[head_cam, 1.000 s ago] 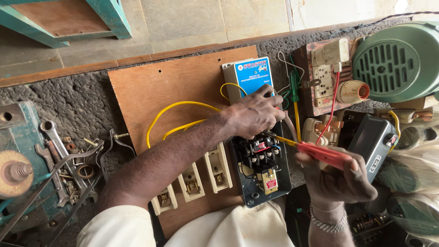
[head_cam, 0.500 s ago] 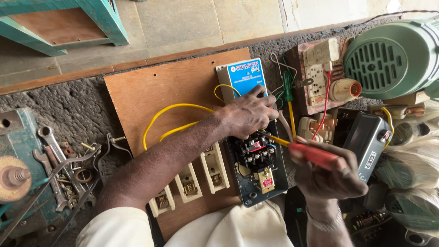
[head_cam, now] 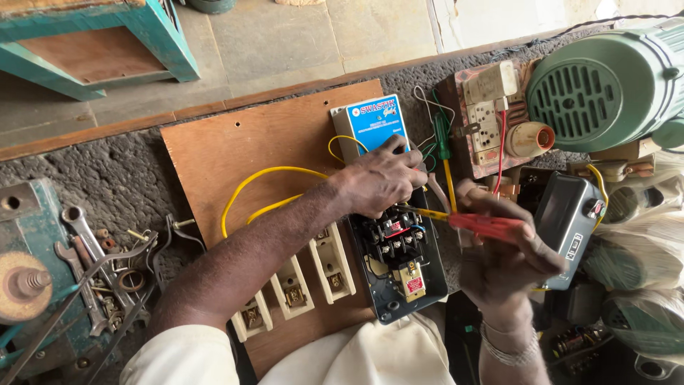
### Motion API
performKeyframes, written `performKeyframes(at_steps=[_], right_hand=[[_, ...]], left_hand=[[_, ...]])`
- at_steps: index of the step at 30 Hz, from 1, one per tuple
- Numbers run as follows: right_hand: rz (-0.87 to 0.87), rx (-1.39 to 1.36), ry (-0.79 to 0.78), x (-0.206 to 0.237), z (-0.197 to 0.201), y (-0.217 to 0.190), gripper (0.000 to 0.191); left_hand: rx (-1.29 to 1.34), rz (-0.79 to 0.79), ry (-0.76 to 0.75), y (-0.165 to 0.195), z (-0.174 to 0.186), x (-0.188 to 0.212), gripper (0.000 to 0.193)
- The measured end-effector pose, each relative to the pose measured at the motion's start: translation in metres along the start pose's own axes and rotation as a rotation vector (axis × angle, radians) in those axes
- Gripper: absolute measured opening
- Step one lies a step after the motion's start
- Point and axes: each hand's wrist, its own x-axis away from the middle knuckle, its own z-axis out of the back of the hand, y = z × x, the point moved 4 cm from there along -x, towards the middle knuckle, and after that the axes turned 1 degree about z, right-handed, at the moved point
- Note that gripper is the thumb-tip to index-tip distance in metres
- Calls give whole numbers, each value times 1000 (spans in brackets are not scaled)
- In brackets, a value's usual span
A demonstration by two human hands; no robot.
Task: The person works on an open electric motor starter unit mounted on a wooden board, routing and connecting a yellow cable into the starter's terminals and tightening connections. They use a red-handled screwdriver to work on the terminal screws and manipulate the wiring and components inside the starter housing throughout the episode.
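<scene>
Well off to my left lie wrenches (head_cam: 82, 242) on the stone bench. My left hand (head_cam: 381, 182) rests curled, fingers pressing down on the top of the black starter box (head_cam: 399, 267), with a yellow wire (head_cam: 263, 189) looping beside my forearm. Just right, my right hand (head_cam: 502, 257) grips a red-handled screwdriver (head_cam: 474, 223), tip at the box's terminals. Beyond it stands a green motor (head_cam: 605, 85).
</scene>
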Motion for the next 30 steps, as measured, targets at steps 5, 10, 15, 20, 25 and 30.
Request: performKeyframes(at_steps=[5, 10, 15, 20, 25, 30], right_hand=[[41, 216, 187, 9, 20, 14, 81], [-96, -196, -135, -3, 8, 24, 51], [39, 105, 160, -16, 9, 6, 55], [61, 17, 76, -23, 6, 0, 69], [98, 170, 155, -30, 4, -9, 74], [29, -122, 72, -36, 6, -9, 57]], left_hand=[[46, 35, -35, 2, -5, -7, 12], [60, 21, 17, 0, -5, -12, 12], [35, 36, -53, -3, -8, -16, 10], [29, 26, -70, -3, -8, -17, 9], [-32, 36, -55, -1, -4, -15, 9], [4, 45, -70, -3, -7, -15, 12]])
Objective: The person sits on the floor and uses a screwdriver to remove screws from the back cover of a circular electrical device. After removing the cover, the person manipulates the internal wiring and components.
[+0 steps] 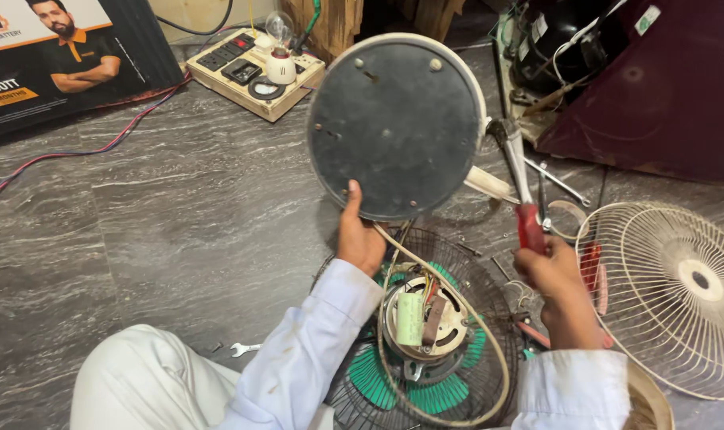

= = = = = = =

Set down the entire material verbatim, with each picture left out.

## SOLVED PROBLEM
[head_cam, 1.000 s ago] 
[head_cam, 0.500 s ago] 
[head_cam, now] 
### Motion API
performKeyframes, written `performKeyframes(at_steps=[_], right_hand=[[_, ...]], left_hand=[[_, ...]])`
- at_steps: index of the step at 30 Hz, from 1, one per tuple
- Numbers run as follows: right_hand: rz (-0.87 to 0.87), rx (-1.39 to 1.36), ry (-0.79 to 0.78), x (-0.206 to 0.237), z (-0.197 to 0.201), y (-0.217 to 0.190), gripper (0.000 to 0.191); left_hand: rx (-1.29 to 1.34), rz (-0.79 to 0.79), ry (-0.76 to 0.75), y (-0.165 to 0.195), z (-0.174 to 0.186), x (-0.188 to 0.212), gripper (0.000 to 0.193)
- The measured end-effector pose, each relative to the pose measured at the motion's start: translation in metres along the start pose's own axes and rotation as a rotation vector (axis × angle, radians) in those axes
- Gripper: absolute measured opening
- Step one lies a step after the motion's start
- Point and axes: each hand's wrist, its own x-axis away from the middle knuckle, its own z-axis out of the back of the hand, y = z × x, the point moved 4 cm from there along -x, towards the middle knuckle, and after that the axes turned 1 degree about z, right-handed, at the moved point
- Note that gripper is the thumb-tip to index-tip distance in metres
- Calls give whole numbers, each value times 1000 (spans in brackets are not scaled)
- In brackets, a value's usual span
A demonstration by two human hands; no robot.
Task: The person works on an open electric motor starter unit mounted on a wooden board, routing and connecting a yellow cable into the starter's terminals and tightening connections. They use a red-handled screwdriver to work on the terminal screws and manipulate the wiring and components inside the starter housing throughout the episode.
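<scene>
Well off to my left lie wrenches (head_cam: 82, 242) on the stone bench. My left hand (head_cam: 381, 182) rests curled, fingers pressing down on the top of the black starter box (head_cam: 399, 267), with a yellow wire (head_cam: 263, 189) looping beside my forearm. Just right, my right hand (head_cam: 502, 257) grips a red-handled screwdriver (head_cam: 474, 223), tip at the box's terminals. Beyond it stands a green motor (head_cam: 605, 85).
</scene>
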Motion for the next 30 steps, as measured, targets at steps 5, 10, 15, 20, 25 and 30.
Request: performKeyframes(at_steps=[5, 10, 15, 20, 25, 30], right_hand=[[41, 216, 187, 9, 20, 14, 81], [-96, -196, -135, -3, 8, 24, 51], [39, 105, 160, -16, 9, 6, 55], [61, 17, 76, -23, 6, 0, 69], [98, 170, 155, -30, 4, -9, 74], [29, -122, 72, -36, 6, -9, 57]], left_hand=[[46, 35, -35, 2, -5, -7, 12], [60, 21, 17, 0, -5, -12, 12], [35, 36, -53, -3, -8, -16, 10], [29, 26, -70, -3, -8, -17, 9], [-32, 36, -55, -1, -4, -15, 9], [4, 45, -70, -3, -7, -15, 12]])
Objective: The person sits on the floor and uses a screwdriver to remove screws from the back cover of a circular electrical device. After removing the cover, the person manipulates the internal wiring and components.
[+0 steps] 

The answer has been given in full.